__ASSIGNED TASK__: Copy all data exactly. Skip pictures.
(MATERIAL PROVIDED)
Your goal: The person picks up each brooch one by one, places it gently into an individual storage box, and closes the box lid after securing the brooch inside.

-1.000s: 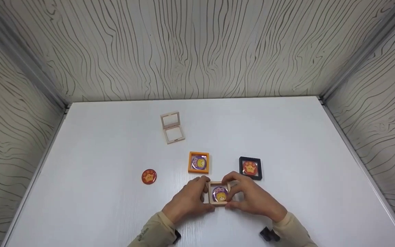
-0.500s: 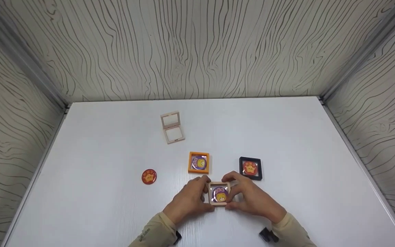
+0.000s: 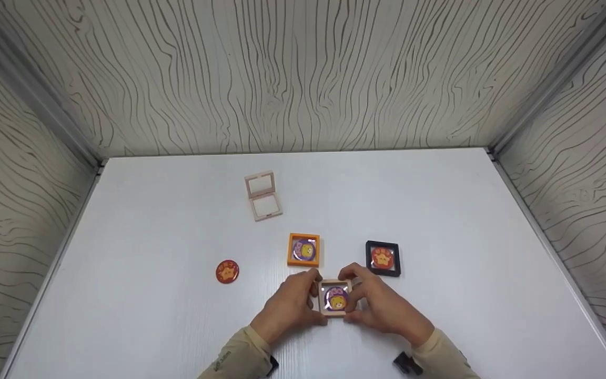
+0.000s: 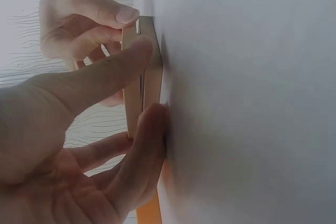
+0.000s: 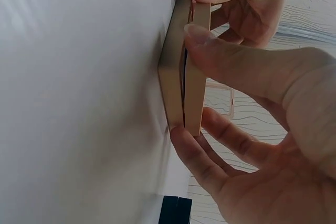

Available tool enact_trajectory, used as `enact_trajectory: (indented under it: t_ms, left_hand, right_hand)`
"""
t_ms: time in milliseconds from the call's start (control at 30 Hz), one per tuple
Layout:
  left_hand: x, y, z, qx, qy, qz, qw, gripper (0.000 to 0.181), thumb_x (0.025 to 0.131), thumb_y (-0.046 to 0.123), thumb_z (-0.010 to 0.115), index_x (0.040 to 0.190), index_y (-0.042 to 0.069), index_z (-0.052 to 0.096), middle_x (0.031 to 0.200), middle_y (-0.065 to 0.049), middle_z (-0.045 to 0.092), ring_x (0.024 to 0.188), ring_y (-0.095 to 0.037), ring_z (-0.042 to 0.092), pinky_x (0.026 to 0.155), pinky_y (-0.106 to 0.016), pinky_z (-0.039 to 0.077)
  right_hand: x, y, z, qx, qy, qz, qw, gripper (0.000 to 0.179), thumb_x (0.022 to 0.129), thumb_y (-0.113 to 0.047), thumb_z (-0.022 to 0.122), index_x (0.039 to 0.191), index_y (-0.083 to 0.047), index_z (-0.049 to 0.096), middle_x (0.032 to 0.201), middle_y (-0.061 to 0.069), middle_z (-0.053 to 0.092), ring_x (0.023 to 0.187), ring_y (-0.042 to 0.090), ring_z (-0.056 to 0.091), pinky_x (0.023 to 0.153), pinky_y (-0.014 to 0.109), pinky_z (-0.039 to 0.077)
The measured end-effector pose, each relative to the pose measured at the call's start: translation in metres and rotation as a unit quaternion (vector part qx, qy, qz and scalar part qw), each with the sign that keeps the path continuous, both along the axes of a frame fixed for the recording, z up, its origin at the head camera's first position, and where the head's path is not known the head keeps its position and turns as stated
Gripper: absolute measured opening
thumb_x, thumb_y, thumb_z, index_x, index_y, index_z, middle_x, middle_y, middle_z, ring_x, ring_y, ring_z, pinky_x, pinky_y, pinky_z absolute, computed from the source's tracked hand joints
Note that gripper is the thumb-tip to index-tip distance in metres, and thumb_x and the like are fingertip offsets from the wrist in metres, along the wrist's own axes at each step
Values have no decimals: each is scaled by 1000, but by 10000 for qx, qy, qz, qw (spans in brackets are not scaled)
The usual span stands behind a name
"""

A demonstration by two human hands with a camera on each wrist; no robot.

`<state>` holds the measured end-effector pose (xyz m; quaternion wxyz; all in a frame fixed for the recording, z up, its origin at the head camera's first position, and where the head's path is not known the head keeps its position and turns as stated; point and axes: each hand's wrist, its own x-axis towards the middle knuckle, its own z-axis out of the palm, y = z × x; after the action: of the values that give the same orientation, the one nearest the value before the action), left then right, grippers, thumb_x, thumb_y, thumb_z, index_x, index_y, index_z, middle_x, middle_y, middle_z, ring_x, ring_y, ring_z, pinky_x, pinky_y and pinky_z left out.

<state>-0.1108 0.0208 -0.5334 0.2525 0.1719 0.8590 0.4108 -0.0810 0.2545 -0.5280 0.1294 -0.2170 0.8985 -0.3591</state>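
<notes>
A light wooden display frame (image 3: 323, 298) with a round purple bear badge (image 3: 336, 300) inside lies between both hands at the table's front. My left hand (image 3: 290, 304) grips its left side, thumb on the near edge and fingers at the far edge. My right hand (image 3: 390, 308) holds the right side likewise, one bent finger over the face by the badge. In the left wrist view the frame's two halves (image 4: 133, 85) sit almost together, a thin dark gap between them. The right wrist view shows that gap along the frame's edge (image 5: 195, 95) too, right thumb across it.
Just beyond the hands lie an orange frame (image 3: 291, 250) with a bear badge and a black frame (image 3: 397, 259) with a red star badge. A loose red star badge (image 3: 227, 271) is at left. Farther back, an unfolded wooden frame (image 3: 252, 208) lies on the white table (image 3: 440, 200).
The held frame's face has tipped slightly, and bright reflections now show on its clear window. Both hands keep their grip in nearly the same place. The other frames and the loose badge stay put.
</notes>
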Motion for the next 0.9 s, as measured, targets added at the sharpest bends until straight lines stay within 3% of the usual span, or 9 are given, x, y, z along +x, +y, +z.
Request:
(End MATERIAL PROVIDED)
__RESPONSE__:
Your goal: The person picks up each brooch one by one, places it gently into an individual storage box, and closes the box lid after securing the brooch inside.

-1.000s: 
-0.500s: 
+0.000s: 
+0.000s: 
+0.000s: 

Available tool enact_trajectory, used as `enact_trajectory: (indented under it: t_ms, left_hand, right_hand)`
"""
t_ms: time in milliseconds from the call's start (control at 30 Hz), one per tuple
Layout:
  left_hand: x, y, z, qx, qy, qz, qw, gripper (0.000 to 0.181), thumb_x (0.025 to 0.131), thumb_y (-0.046 to 0.123), thumb_z (-0.010 to 0.115), index_x (0.040 to 0.190), index_y (-0.042 to 0.069), index_z (-0.052 to 0.096), middle_x (0.031 to 0.200), middle_y (-0.065 to 0.049), middle_z (-0.045 to 0.092), ring_x (0.024 to 0.188), ring_y (-0.095 to 0.037), ring_z (-0.042 to 0.092), pinky_x (0.026 to 0.155), pinky_y (-0.106 to 0.016), pinky_z (-0.039 to 0.077)
  right_hand: x, y, z, qx, qy, qz, qw, gripper (0.000 to 0.179), thumb_x (0.022 to 0.129), thumb_y (-0.113 to 0.047), thumb_z (-0.022 to 0.122), index_x (0.039 to 0.191), index_y (-0.083 to 0.047), index_z (-0.049 to 0.096), middle_x (0.032 to 0.201), middle_y (-0.061 to 0.069), middle_z (-0.053 to 0.092), ring_x (0.023 to 0.187), ring_y (-0.042 to 0.090), ring_z (-0.056 to 0.091), pinky_x (0.023 to 0.153), pinky_y (-0.014 to 0.109), pinky_z (-0.039 to 0.077)
The measured end-effector pose, each relative to the pose measured at the call's start: translation in metres and rotation as a unit quaternion (vector part qx, qy, qz and scalar part qw), each with the sign that keeps the path continuous, both along the axes of a frame fixed for the recording, z up, its origin at the head camera's first position, and where the head's path is not known the head keeps its position and turns as stated
Gripper: absolute measured opening
thumb_x, thumb_y, thumb_z, index_x, index_y, index_z, middle_x, middle_y, middle_z, ring_x, ring_y, ring_z, pinky_x, pinky_y, pinky_z absolute, computed from the source's tracked hand joints
Note that gripper is the thumb-tip to index-tip distance in metres, and thumb_x and the like are fingertip offsets from the wrist in metres, along the wrist's own axes at each step
Values have no decimals: each is scaled by 1000, but by 10000 for qx, qy, qz, qw (spans in brackets are not scaled)
The usual span stands behind a name
"""

A demonstration by two human hands with a camera on each wrist; no robot.

`<state>` holds the measured end-effector pose (xyz m; quaternion wxyz; all in a frame fixed for the recording, z up, its origin at the head camera's first position, and where the head's path is not known the head keeps its position and turns as stated; point and axes: each hand's wrist, its own x-axis towards the middle knuckle, its own z-axis out of the palm, y = z × x; after the action: of the values that give the same orientation, the one nearest the value before the action), left then right, grippers, thumb_x, thumb_y, thumb_z, index_x, index_y, index_z, middle_x, middle_y, middle_z, ring_x, ring_y, ring_z, pinky_x, pinky_y and pinky_z left out.

<state>-0.1108 0.0208 -0.5334 0.2525 0.1719 0.8590 0.4108 -0.0810 0.2545 -0.5280 0.1294 -0.2170 0.8985 -0.3591</state>
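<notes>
A light wooden display frame (image 3: 323, 298) with a round purple bear badge (image 3: 336, 300) inside lies between both hands at the table's front. My left hand (image 3: 290, 304) grips its left side, thumb on the near edge and fingers at the far edge. My right hand (image 3: 390, 308) holds the right side likewise, one bent finger over the face by the badge. In the left wrist view the frame's two halves (image 4: 133, 85) sit almost together, a thin dark gap between them. The right wrist view shows that gap along the frame's edge (image 5: 195, 95) too, right thumb across it.
Just beyond the hands lie an orange frame (image 3: 291, 250) with a bear badge and a black frame (image 3: 397, 259) with a red star badge. A loose red star badge (image 3: 227, 271) is at left. Farther back, an unfolded wooden frame (image 3: 252, 208) lies on the white table (image 3: 440, 200).
The held frame's face has tipped slightly, and bright reflections now show on its clear window. Both hands keep their grip in nearly the same place. The other frames and the loose badge stay put.
</notes>
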Motion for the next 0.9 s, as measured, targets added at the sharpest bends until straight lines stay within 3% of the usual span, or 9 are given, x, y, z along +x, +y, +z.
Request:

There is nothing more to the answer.